Identification of Ideal Multi-targeting Bioactive Compounds Against Mur Ligases of Enterobacter aerogenes and Its Binding Mechanism in Comparison with Chemical Inhibitors
- Interdisciplinary sciences, computational life sciences
- Published almost 3 years ago
Enterobacter aerogenes have been reported as important opportunistic and multi-resistant bacterial pathogens for humans during the last three decades in hospital wards. The emergence of drug-resistant E. aerogenes demands the need for developing new drugs. Peptidoglycan is an important component of the cell wall of bacteria and the peptidoglycan biochemical pathway is considered as the best source of antibacterial targets. Within this pathway, four Mur ligases MurC, MurD, MurE, and MurF are responsible for the successive additions of L-alanine and suitable targets for developing novel antibacterial drugs.

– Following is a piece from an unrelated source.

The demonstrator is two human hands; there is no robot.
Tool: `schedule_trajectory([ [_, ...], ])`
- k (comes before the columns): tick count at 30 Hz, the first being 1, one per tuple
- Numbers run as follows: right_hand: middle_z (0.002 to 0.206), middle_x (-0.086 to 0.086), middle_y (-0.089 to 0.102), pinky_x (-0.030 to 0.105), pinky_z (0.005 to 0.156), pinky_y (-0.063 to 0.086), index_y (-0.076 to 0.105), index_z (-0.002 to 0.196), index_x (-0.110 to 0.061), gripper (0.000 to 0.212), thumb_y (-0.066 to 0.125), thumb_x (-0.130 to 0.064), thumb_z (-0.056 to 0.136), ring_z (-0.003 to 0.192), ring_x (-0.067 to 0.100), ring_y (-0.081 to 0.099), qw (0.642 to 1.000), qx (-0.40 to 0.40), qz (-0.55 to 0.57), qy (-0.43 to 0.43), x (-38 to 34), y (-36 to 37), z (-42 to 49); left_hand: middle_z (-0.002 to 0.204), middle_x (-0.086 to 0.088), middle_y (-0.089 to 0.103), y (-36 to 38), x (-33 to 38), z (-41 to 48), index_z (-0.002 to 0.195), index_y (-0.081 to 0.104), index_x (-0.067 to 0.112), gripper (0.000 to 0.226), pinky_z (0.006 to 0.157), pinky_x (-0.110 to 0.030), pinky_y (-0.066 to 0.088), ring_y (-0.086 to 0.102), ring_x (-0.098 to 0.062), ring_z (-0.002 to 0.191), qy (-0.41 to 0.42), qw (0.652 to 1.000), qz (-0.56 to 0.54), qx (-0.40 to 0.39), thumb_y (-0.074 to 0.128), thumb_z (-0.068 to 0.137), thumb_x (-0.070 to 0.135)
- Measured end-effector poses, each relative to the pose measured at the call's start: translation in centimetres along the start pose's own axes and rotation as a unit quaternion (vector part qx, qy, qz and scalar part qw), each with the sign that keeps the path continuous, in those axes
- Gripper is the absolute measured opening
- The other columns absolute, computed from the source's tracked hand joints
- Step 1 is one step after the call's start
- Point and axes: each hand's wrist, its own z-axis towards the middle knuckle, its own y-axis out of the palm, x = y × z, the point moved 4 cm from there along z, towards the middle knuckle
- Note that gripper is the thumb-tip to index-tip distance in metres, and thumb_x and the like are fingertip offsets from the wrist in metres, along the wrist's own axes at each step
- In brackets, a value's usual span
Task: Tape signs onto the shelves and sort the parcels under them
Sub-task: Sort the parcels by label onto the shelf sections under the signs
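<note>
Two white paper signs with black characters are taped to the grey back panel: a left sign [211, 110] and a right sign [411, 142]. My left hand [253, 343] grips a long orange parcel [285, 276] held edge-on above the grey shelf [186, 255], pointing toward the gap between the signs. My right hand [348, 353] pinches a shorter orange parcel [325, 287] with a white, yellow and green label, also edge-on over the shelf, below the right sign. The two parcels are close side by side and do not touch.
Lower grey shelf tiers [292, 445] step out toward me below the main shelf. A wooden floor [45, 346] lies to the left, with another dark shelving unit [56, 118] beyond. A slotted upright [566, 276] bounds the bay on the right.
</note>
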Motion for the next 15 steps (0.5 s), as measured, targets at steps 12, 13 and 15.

As an inference from this fact, we modeled the three-dimensional structure of above Mur ligases using best template structures available in PDB and analyzed its common binding features. Structural refinement and energy minimization of the predicted Mur ligases models is also being done using molecular dynamics studies. The models of Mur ligases were further investigated for in silico docking studies using bioactive plant compounds from the literature. Interestingly, these results indicate that four plant compounds Isojuripidine, Atroviolacegenin, Porrigenin B, and Nummularogenin showing better docking results in terms of binding energy and number of hydrogen bonds. All these four compounds are spirostan-based compounds with differences in side chains and the amino acid such as ASN, LYS, THR, HIS, ARG (polar) and PHE, GLY, VAL, ALA, MET (non-polar) playing active role in binding site of all four Mur ligases. Overall, in the predicted model, the four plant compounds with its binding features could pave way to design novel multi-targeted antibacterial plant-based bioactive compounds specific to Mur ligases for the treatment of Enterobacter infections.